== To do ==
Print, in exact form, the lines below from the one containing "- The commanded" through the one containing "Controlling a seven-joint", and omit all others.

== Available data ==
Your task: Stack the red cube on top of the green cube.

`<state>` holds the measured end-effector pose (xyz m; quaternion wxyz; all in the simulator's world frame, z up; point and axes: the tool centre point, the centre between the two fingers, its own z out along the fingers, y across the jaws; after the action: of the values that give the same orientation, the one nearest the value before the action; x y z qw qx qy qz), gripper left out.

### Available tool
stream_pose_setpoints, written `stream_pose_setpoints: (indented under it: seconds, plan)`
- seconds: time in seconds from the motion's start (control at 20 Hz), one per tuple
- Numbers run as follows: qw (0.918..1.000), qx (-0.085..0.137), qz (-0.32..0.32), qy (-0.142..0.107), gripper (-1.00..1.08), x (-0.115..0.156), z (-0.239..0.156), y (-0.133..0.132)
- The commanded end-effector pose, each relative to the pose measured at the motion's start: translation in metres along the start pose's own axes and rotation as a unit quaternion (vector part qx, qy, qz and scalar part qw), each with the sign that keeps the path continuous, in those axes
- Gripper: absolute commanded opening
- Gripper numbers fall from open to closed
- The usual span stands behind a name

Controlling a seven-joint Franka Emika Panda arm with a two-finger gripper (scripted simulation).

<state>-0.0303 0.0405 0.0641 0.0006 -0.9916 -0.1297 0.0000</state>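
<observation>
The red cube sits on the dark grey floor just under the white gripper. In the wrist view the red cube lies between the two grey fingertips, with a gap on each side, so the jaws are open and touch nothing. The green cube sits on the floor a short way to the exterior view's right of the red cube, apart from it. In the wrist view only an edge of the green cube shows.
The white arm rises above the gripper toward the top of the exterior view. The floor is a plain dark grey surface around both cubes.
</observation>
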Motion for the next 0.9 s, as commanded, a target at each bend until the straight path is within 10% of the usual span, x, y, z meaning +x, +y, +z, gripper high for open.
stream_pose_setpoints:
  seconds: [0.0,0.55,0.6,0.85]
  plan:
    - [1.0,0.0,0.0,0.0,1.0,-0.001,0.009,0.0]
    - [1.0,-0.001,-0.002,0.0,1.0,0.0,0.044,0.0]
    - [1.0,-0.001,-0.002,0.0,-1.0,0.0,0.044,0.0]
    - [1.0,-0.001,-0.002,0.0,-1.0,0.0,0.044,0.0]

== Answer to this task ==
- The commanded end-effector pose, each relative to the pose measured at the motion's start: translation in metres along the start pose's own axes and rotation as a unit quaternion (vector part qx, qy, qz and scalar part qw), each with the sign that keeps the path continuous, in those axes
- Gripper: absolute commanded opening
- Gripper numbers fall from open to closed
- The usual span stands behind a name

Controlling a seven-joint Franka Emika Panda arm with a two-finger gripper (scripted simulation).

This response is now finished.